The Metamorphosis by Franz Kafka

Karl on the other hand felt more vigorous and alert than he had perhaps ever been at home. If only his parents could see him now: fighting the good fight in a foreign country before highly respected persons, and although not yet triumphant, entirely prepared for the ultimate conquest! Would they revise their opinion of him? Sit him down between them and praise him? Look once, just once, into his devoted eyes? Uncertain questions, and the most inappropriate moment to ask them!

“I have come here because I believe the stoker is accusing me of some sort of dishonesty. A girl from the kitchen told me she’d seen him on his way here. Captain, sir, and the rest of you gentlemen, I am ready to refute any charge with my own documents and, if necessary, with statements by impartial and unbiased witnesses who are waiting outside the door.” So spoke Schubal. This was indeed the clear speech of a man, and from the change in the listeners’ faces one might have thought that these were the first human sounds they had heard in a long time. They failed to notice, of course, that even this eloquent speech had holes in it. Why was the first word that occurred to him “dishonesty”? Should the accusations have started here, rather than with his national prejudices? A girl from the kitchen had seen the stoker on his way to the office and had understood immediately? Was it not a sense of guilt that sharpened his mind? And he had automatically brought witnesses along with him and then called them impartial and unbiased? A fraud, nothing but a fraud! And these gentlemen tolerated it and even acknowledged it as proper conduct? Why had he apparently let so much time elapse between the kitchen girl’s message and his arrival here? Evidently it was for the purpose of allowing the stoker to weary the men to the point where they would gradually lose their capacity for clear judgment, which Schubal had most to fear. Had he not, obviously having stood behind the door for a long time, only knocked after the gentleman asked his casual question and when he had reason to hope that the matter of the stoker was disposed of?

It was all very clear and that was how it was unwittingly presented by Schubal, but it had to be clarified for these gentlemen in a different, more tangible manner. They needed to be jolted awake. So Karl, quick, at least take advantage of what time is left to you before the witnesses arrive and take over everything.
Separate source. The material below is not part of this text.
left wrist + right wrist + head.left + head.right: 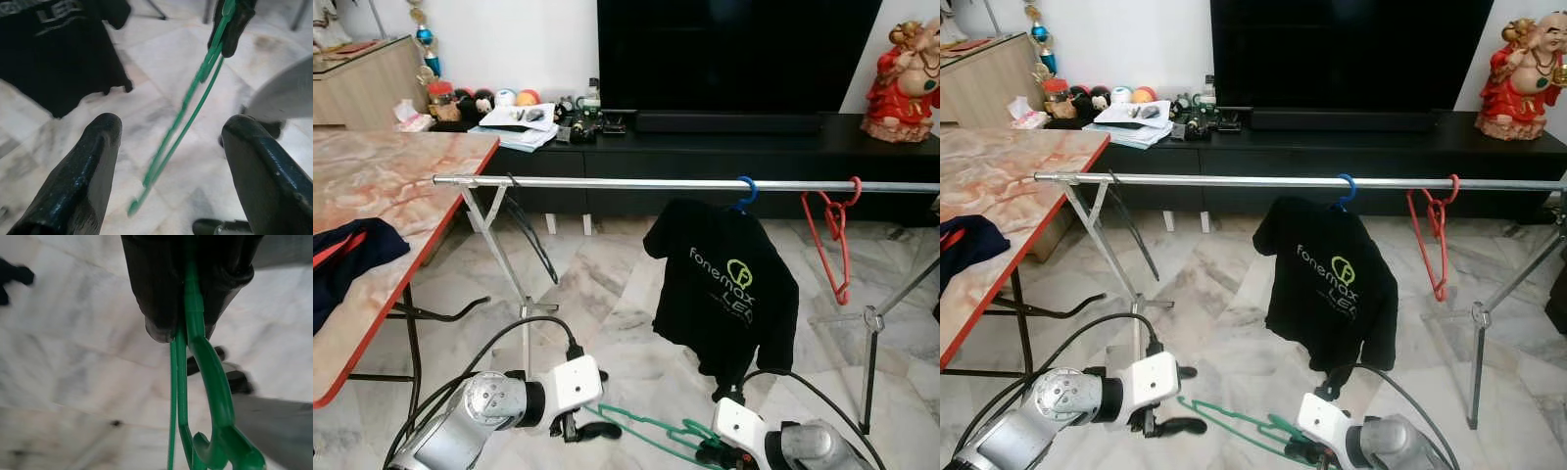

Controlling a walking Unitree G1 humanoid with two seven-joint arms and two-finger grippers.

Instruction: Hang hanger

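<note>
Right wrist view gives you the clearest read: your right gripper (pixel 188 328) has its two black fingers pressed together on the green hanger (pixel 205 382), pinching it near the hook end, with the thin wires running away from the fingertips and the curved hook dropping below them.

From the head camera, you see that same green hanger (pixel 646 426) held low above the marble floor (pixel 607 294), stretching from your right gripper (pixel 710 452) across toward your left gripper (pixel 592 428). Its far tip reaches close to the left gripper, but the left wrist view shows the left fingers (pixel 78 176) spread wide, with the hanger's wires (pixel 181 132) passing through the gap between them and touching neither.

Ahead of you, well above the hanger, runs the silver rail (pixel 636 183) of the clothes rack. A black T-shirt (pixel 724 284) hangs from it on a blue hanger (pixel 746 191), and an empty red hanger (pixel 834 230) hangs just beside that, to your right. A marble-topped table (pixel 382 176) stands on your left.
</note>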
At that moment, however, the captain waved off Schubal, who—since his affair appeared to be momentarily postponed—immediately stepped aside and was joined in quiet conversation by the attendant; the two men kept leering at the stoker and gesturing emphatically, and it seemed to Karl that Schubal was rehearsing his next grand speech.
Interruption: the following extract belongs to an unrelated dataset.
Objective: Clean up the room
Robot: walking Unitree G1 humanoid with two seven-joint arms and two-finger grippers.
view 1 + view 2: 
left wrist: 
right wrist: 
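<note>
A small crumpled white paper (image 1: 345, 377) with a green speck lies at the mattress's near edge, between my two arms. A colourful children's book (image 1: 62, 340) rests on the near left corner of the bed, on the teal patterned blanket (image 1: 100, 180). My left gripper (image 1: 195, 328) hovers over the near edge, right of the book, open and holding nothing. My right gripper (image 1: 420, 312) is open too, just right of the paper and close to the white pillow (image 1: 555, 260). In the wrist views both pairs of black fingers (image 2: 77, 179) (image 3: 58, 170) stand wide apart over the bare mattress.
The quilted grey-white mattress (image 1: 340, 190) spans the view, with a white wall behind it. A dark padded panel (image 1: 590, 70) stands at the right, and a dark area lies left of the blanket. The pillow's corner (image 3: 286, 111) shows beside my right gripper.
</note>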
“Didn’t you wish to ask the young man something, Mr. Jakob?” the captain said to the gentleman with the bamboo cane amid general silence.

“Indeed,” he said, acknowledging this courtesy with a slight bow. And then he asked Karl once more: “So what is your name?”

Karl, who believed the main issue would best be served by dispensing with the stubborn inquisitor quickly, answered tersely and without his usual custom of presenting his passport, which he would have had to hunt for first: “Karl Rossmann.”

“Well,” said the man addressed as Mr. Jakob, taking a step backward at first with an almost incredulous smile. The captain too, the chief purser, the ship’s officer, and even the attendant were all extremely astonished upon hearing Karl’s name. Only the men from the harbor authority and Schubal remained indifferent.

“Well,” repeated Mr. Jakob, approaching Karl somewhat stiffly, “then I am your Uncle Jakob and you are my dear nephew. I suspected it all along!” he said to the captain before he embraced and then kissed Karl, who suffered all this in silence.

“And what is your name?” Karl asked very politely, yet wholly unmoved after he felt himself released; he struggled to foresee the consequences this latest development might have for the stoker. For the moment, there was no indication that Schubal could derive any benefit from it.